Freeman adopted her daughter, Hope, from India in 1987 but was discouraged with the lack of good Christian adoption services in Colorado. She promised Hope that she would make it easier for kids to come home to adoptive families. After obtaining a master’s degree, Freeman started Hope’s Promise in 1990 at her kitchen table with $50 and a typewriter.

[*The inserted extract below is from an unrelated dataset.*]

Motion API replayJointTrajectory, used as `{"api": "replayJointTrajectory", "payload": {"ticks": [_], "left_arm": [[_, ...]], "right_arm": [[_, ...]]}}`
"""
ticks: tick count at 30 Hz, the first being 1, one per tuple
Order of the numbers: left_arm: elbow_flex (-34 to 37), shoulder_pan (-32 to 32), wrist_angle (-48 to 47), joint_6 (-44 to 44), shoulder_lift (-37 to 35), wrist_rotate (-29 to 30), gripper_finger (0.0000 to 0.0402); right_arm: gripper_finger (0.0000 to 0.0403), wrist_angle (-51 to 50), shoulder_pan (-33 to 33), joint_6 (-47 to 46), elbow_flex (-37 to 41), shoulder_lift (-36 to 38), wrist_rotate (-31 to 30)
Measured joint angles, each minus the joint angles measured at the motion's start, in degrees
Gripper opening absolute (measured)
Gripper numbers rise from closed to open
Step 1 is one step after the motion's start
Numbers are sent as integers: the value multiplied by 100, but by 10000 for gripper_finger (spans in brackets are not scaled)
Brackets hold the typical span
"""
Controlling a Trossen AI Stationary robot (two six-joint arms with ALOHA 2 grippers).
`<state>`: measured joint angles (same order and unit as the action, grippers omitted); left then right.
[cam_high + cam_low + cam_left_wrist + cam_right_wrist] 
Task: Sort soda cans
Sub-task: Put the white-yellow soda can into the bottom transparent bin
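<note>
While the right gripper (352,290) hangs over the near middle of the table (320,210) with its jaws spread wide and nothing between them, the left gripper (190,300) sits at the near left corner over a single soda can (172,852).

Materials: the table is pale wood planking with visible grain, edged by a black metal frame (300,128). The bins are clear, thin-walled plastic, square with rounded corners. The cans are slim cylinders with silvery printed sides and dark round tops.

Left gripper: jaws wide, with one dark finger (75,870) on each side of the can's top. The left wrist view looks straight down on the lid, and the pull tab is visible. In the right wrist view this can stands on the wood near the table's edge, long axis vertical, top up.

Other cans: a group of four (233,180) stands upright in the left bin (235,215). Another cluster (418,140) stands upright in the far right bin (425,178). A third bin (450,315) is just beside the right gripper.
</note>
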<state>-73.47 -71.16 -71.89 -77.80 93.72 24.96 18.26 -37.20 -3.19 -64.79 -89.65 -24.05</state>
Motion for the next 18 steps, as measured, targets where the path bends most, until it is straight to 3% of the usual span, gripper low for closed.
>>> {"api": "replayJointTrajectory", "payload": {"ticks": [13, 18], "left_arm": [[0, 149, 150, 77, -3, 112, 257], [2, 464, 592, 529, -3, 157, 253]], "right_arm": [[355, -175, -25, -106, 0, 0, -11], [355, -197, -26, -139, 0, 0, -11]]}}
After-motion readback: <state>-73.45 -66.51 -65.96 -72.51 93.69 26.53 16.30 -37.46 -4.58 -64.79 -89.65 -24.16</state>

Counseling support for those facing unintended pregnancies, as well as matching families for domestic and international adoption, was the foundation for the organization. About 12 years later, in 2002, with the realization that millions of orphans worldwide would never be adopted, Freeman added an orphan care program and began recruiting and training local indigenous couples to bring orphans into their homes as well as provide family preservation services in Nepal, Kenya, Vietnam and Zimbabwe. Freeman retired in 2014, and Woods, who previously worked as a caseworker and director of adoptions, was named executive director.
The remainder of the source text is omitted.